__WORK INSTRUCTION__
Word for word, copy each record that comes after this.

##### EXERCISE INPUT #####

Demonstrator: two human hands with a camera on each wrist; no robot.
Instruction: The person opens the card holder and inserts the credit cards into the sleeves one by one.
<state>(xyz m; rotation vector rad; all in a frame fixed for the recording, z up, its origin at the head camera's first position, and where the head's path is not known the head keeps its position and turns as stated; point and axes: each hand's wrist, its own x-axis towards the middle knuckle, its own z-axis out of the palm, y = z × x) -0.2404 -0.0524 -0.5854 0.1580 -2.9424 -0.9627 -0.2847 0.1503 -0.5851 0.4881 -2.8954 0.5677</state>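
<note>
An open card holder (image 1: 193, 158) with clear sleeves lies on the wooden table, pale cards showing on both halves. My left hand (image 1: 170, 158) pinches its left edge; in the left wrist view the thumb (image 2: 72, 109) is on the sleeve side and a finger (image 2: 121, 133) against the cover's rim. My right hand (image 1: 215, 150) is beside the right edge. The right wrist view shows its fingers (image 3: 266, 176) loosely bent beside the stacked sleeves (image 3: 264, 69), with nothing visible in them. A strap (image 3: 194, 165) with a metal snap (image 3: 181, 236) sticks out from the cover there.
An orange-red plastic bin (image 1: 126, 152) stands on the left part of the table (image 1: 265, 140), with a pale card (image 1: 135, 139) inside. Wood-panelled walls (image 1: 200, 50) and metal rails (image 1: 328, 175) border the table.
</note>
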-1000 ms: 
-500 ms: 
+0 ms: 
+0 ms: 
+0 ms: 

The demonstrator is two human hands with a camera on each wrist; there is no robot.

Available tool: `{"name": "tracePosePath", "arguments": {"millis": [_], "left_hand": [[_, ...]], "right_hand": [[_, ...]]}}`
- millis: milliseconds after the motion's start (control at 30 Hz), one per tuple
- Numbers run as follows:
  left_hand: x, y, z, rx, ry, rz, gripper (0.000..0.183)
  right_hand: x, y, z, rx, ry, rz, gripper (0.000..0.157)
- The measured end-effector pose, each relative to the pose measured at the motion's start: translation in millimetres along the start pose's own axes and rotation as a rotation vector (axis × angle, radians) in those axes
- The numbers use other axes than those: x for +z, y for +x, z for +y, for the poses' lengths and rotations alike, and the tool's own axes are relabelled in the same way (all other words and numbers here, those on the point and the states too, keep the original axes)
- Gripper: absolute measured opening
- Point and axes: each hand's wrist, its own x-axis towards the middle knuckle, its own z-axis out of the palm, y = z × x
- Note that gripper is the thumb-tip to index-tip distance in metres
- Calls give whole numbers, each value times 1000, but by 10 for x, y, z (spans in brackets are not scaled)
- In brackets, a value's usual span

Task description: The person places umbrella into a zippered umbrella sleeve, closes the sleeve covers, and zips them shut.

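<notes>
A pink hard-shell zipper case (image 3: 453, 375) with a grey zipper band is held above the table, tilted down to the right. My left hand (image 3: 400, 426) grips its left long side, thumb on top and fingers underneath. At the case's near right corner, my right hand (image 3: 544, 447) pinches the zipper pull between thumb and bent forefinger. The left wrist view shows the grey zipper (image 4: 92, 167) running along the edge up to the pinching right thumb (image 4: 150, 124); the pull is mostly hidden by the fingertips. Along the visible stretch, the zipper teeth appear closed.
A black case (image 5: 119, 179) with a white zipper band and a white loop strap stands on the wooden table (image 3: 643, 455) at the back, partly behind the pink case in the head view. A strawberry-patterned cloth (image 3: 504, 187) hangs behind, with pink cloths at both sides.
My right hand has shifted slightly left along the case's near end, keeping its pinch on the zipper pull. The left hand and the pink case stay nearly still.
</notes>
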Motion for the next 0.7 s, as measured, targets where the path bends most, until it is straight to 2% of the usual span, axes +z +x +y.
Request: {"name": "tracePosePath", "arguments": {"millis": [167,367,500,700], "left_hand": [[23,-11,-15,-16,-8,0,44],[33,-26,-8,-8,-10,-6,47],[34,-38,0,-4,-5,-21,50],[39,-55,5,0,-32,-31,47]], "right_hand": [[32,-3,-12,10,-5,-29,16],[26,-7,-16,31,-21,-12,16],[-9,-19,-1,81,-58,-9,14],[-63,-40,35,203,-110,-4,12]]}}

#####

__SOLUTION BELOW__
Demonstrator: two human hands with a camera on each wrist; no robot.
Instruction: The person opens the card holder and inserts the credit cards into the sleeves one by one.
<state>(xyz m; rotation vector rad; all in a frame fixed for the recording, z up, its origin at the head camera's first position, and where the head's path is not known the head keeps its position and turns as stated; point and axes: each hand's wrist, its own x-axis towards the middle knuckle, its own z-axis out of the palm, y = z × x) -0.2404 -0.0524 -0.5854 0.1580 -2.9424 -0.9627 -0.2847 0.1503 -0.5851 0.4881 -2.8954 0.5677</state>
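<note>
An open card holder (image 1: 193, 158) with clear sleeves lies on the wooden table, pale cards showing on both halves. My left hand (image 1: 170, 158) pinches its left edge; in the left wrist view the thumb (image 2: 72, 109) is on the sleeve side and a finger (image 2: 121, 133) against the cover's rim. My right hand (image 1: 215, 150) is beside the right edge. The right wrist view shows its fingers (image 3: 266, 176) loosely bent beside the stacked sleeves (image 3: 264, 69), with nothing visible in them. A strap (image 3: 194, 165) with a metal snap (image 3: 181, 236) sticks out from the cover there.
An orange-red plastic bin (image 1: 126, 152) stands on the left part of the table (image 1: 265, 140), with a pale card (image 1: 135, 139) inside. Wood-panelled walls (image 1: 200, 50) and metal rails (image 1: 328, 175) border the table.
</note>
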-1000 ms: 
-500 ms: 
+0 ms: 
+0 ms: 
+0 ms: 

The demonstrator is two human hands with a camera on each wrist; there is no robot.

Available tool: `{"name": "tracePosePath", "arguments": {"millis": [_], "left_hand": [[_, ...]], "right_hand": [[_, ...]]}}`
- millis: milliseconds after the motion's start (control at 30 Hz), one per tuple
- Numbers run as follows:
  left_hand: x, y, z, rx, ry, rz, gripper (0.000..0.183)
  right_hand: x, y, z, rx, ry, rz, gripper (0.000..0.157)
- The measured end-effector pose, each relative to the pose measured at the motion's start: translation in millimetres along the start pose's own axes and rotation as a rotation vector (axis × angle, radians) in those axes
- The numbers use other axes than those: x for +z, y for +x, z for +y, for the poses' lengths and rotations alike, and the tool's own axes are relabelled in the same way (all other words and numbers here, those on the point and the states too, keep the original axes)
- Gripper: absolute measured opening
- Point and axes: each hand's wrist, its own x-axis towards the middle knuckle, its own z-axis out of the palm, y = z × x
- Note that gripper is the thumb-tip to index-tip distance in metres
- Calls give whole numbers, each value times 1000, but by 10 for x, y, z (spans in brackets are not scaled)
- In brackets, a value's usual span

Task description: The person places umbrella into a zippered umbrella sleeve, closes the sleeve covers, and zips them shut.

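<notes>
A pink hard-shell zipper case (image 3: 453, 375) with a grey zipper band is held above the table, tilted down to the right. My left hand (image 3: 400, 426) grips its left long side, thumb on top and fingers underneath. At the case's near right corner, my right hand (image 3: 544, 447) pinches the zipper pull between thumb and bent forefinger. The left wrist view shows the grey zipper (image 4: 92, 167) running along the edge up to the pinching right thumb (image 4: 150, 124); the pull is mostly hidden by the fingertips. Along the visible stretch, the zipper teeth appear closed.
A black case (image 5: 119, 179) with a white zipper band and a white loop strap stands on the wooden table (image 3: 643, 455) at the back, partly behind the pink case in the head view. A strawberry-patterned cloth (image 3: 504, 187) hangs behind, with pink cloths at both sides.
My right hand has shifted slightly left along the case's near end, keeping its pinch on the zipper pull. The left hand and the pink case stay nearly still.
</notes>
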Motion for the next 0.7 s, as measured, targets where the path bends most, until it is straight to 2% of the usual span, axes +z +x +y.
Request: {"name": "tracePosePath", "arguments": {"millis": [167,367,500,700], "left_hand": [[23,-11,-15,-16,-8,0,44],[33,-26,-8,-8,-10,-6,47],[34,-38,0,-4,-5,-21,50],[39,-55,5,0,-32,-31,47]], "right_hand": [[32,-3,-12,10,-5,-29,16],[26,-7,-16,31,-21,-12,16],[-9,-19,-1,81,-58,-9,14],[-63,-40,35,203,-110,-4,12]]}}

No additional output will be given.